Le conflit avec le Hezbollah de juillet-août 2006 a confirmé de façon éclatante un état des choses où les capacités guerrières, les équipements, les tactiques, mais aussi la culture fondamentale des forces armées israéliennes se sont révélés comme complètement transformés, — transmutés, sans aucun doute, — par rapport aux conditions originelles de l’Etat d’Israël.

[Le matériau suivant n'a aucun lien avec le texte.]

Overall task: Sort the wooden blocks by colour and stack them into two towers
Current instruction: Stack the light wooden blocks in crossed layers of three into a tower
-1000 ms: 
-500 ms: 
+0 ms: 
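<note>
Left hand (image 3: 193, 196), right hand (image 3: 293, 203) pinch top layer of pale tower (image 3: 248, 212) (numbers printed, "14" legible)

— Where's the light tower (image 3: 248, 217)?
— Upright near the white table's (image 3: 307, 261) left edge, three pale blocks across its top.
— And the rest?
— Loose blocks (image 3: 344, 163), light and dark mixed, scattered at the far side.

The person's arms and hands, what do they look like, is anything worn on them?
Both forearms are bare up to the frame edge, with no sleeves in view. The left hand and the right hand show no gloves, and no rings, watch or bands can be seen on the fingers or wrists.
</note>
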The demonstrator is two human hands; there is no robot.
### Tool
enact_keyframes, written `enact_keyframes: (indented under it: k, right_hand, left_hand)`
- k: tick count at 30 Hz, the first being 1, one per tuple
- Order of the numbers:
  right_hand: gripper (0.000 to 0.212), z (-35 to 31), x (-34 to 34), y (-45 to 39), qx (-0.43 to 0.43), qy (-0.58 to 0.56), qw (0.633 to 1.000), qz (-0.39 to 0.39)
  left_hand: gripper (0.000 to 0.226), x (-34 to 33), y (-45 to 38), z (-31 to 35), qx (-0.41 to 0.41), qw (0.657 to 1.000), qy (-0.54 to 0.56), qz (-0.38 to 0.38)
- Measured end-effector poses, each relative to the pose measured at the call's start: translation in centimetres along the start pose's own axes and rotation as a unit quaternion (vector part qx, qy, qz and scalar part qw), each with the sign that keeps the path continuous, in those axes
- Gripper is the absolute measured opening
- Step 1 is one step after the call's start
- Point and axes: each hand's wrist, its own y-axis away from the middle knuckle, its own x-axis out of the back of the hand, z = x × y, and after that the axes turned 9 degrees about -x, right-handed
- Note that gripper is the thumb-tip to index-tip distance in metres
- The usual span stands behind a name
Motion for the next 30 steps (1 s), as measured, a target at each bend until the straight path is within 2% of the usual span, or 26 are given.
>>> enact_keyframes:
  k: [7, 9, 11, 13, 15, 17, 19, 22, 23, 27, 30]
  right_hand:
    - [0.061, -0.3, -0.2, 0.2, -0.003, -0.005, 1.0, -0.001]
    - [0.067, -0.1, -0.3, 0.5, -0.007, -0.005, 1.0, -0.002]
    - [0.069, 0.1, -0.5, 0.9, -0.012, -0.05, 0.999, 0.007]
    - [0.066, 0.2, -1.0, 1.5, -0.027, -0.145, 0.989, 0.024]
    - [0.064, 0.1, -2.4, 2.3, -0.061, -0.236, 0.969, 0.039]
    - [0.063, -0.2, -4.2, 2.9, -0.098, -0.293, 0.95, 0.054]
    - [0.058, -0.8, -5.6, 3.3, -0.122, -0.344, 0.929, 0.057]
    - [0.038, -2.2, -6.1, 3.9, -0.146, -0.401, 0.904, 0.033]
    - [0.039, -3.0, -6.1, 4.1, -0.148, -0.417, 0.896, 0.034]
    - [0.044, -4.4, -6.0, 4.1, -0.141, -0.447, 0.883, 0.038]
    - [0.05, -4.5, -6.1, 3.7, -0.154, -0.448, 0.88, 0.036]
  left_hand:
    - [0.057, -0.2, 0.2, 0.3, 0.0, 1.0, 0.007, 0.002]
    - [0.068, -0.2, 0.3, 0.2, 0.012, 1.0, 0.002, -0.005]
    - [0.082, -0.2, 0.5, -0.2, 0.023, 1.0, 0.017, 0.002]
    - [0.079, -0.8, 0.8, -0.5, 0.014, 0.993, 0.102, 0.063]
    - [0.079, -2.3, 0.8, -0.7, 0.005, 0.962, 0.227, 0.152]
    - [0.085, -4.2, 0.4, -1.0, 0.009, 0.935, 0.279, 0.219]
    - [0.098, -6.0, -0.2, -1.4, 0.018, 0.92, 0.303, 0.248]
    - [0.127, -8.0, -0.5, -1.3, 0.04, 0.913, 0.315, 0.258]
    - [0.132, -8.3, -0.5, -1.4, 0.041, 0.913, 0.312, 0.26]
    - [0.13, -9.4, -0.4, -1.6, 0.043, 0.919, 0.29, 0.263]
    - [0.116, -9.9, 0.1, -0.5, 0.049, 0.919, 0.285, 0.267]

Cette appréciation de la situation militaire israélienne, cette fois étayée par un conflit dont les conséquences catastrophiques se feront sentir longtemps et en profondeur, permet de déboucher sur une autre analyse et sur une autre explication que le sempiternel affrontement entre juifs et arabes proposé depuis un demi-siècle, qui constitue plus un frein décisif mis à la pensée qu’une invitation à mieux comprendre le phénomène des troubles sans fin de cette region. L’appréciation qui place l’establishment militaro-politique israélien à l’ombre énorme du Pentagone (de même que la politique extérieure des USA est “sous influence” du Pentagone), est une explication d’une tout autre envergure, et d’une tout autre cohérence. Elle donne à la crise israélienne une dimension globale en qui fait mieux comprendre l’importance. La crise du Moyen-Orient est aujourd’hui une conséquence de la crise générale et globale qui secoue le monde. En observant la situation de la puissance israélienne par rapport au Pentagone comme on le fait ici, on comprend bien mieux la cohérence de ce schéma, dans la mesure où la puissance du Pentagone est effectivement le centre de la crise mondiale.